Agatha mengambil tisu di meja lalu mengelap air matanya yang di pipi.
***
Beberapa menit berlalu, Oscar kembali sambil membawakan camilan dan minuman. Mereka menikmati camilan dalam diam.
"Mama, Max, kita pulang sekarang," kata Oscar.
"Aku akan menjaga Hanna," balas Edgar.
"Kamu harus hati-hati mengambil langkah agar tidak merusak citra keluarga dan perusahaan kita," kata Oscar.
Edgar mengiyakan saja. Dia melihat keluarganya sudah pergi duduk di samping Hanna sambil menatap Hanna dengan perasaan gundah hingga dia tertidur.
***
Di tempat hiburan, Frank berdecak sebal. Dia kehilangan jejak ke mana Edgar membawa Hanna.
"Iyan, sampai sekarang kamu belum tahu Edgar membawa Hanna ke mana?" tanya Frank.
"Belum tahu. Tuan Edgar beserta keluarganya seperti menutupi semua yang terjadi. Mereka tentu takut kalau ini semua ketahuan para wartawan dan dapat membuat citra keluarga mereka hancur," jawab Iyan.
"Sial!" umpat Frank.
Tidak lama terdengar suara pintu diketuk dari luar. Frank berdecak kesal saat melihat siapa yang datang.
"Sayang, kamu kenapa cemberut begitu?" tanya Gisel.
"Kenapa kamu datang ke sini? Aku lagi sibuk," jawab Frank.
"Kamu ini sibuk apa? Ruangan kamu berantakan, boleh aku rapikan?" tanya Gisel.
"Gisel, kamu tahu aku paling tidak suka melihat kamu yang tiba-tiba datang tanpa memberitahukan. Sekarang aku lagi pusing karena banyak kerjaan," jawab Frank.
"Banyak kerjaan apa? Frank, aku muak melihat kamu terus berubah semenjak Edgar membawa perempuan yang bernama Hanna ke dalam lingkungan pertemanan kita," kata Gisel.

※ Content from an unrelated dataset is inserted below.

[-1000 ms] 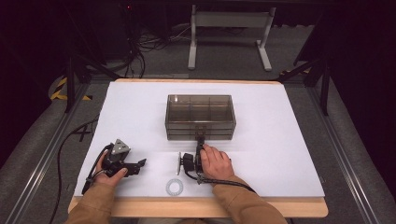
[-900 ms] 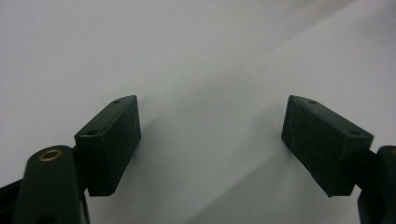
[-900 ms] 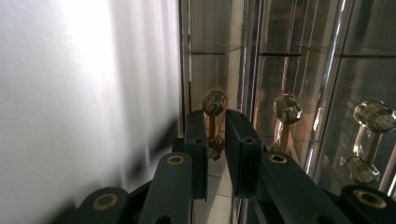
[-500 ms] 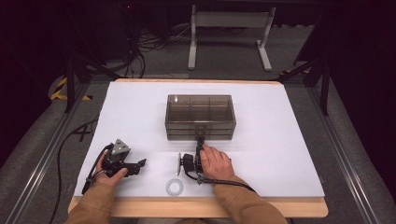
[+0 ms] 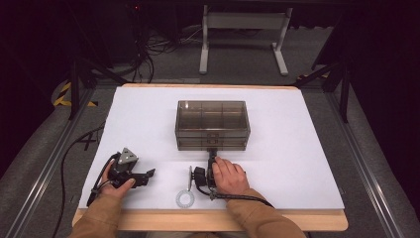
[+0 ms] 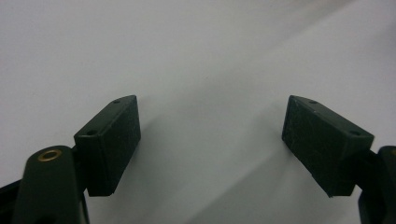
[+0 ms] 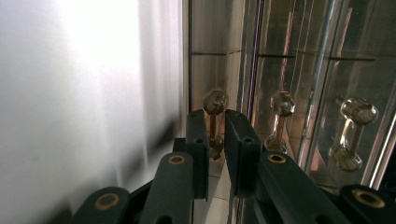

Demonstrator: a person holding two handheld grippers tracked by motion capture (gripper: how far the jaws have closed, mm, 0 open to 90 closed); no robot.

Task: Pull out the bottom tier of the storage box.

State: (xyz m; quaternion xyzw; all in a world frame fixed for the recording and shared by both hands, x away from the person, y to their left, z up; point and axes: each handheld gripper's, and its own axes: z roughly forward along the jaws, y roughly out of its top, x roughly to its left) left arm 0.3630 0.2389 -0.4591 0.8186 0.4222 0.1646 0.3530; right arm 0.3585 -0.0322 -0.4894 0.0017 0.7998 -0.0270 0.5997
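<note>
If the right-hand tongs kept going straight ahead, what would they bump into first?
The right tongs already close around a faceted knob on the smoky clear drawer box. Pushed straight on, they would likely meet that drawer's front right behind the knob.

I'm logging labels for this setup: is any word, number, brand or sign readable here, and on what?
None: no text can be read.
The smoky drawer box shows no label.
Its knob is plain.
The right gripper and left gripper show no marking.
The white ring is blank.
</note>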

"Gisel, ini semua tidak ada sangkut pautnya dengan Edgar atau Hanna. Kamu tahu sendiri pekerjaanku di perusahaan banyak, belum lagi tempat hiburan serta usaha lainnya. Kamu jangan egois, kamu cuma sekretarisku dan tidak membantu dalam mengurus usahaku!" teriak Frank.
"Apa maksud kamu kalau aku ini cuma sekretaris kamu? Aku ini kekasih kamu, apa kamu lupa?" tanya Gisel menggebrak meja kerja kekasihnya.
Frank berdiri dengan raut wajah kesal. Dia hendak keluar dari ruangan itu, tapi tangannya ditahan oleh Gisel.
"Kamu kenapa? Apa kamu bosan padaku?" tanya Gisel.
"Cukup, Gisel. Jangan bertingkah aneh," jawab Frank sambil menarik tangannya paksa.
"Frank jelaskan kepada aku apa salah aku?" tanya Gisel sambil mengejar Frank.
"Gisel, apa-apaan ini? Kamu jangan bikin malu," balas Frank melirik tajam ke arah Gisel yang mengejarnya.
Para pengawal yang ada di sana menunduk saat melihat Frank terlihat marah dan mendorong kekasihnya.